### [TASK]
In the listing below, find the line containing "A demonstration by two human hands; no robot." and the line containing "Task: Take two". Repeat exactly those two lines and every line between them, nothing more.

### [DATA]
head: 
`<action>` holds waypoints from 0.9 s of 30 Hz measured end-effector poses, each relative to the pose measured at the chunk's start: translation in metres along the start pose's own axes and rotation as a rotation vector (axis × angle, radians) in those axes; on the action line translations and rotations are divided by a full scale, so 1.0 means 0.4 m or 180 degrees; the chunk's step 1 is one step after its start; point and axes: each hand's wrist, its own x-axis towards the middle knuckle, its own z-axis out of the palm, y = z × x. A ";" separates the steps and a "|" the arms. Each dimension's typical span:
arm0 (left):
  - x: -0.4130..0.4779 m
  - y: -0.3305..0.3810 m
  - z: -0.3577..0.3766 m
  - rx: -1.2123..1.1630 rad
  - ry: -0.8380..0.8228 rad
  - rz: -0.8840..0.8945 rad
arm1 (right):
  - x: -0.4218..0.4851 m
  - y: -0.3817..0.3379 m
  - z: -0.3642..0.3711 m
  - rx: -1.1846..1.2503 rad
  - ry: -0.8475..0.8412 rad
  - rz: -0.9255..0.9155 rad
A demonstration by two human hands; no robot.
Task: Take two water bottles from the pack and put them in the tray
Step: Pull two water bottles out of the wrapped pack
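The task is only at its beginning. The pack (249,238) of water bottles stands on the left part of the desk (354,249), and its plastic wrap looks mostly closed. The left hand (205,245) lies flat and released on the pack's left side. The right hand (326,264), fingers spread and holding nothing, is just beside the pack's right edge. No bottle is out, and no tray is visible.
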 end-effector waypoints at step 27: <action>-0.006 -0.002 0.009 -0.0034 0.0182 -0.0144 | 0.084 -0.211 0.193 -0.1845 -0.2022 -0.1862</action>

### [RESULT]
A demonstration by two human hands; no robot.
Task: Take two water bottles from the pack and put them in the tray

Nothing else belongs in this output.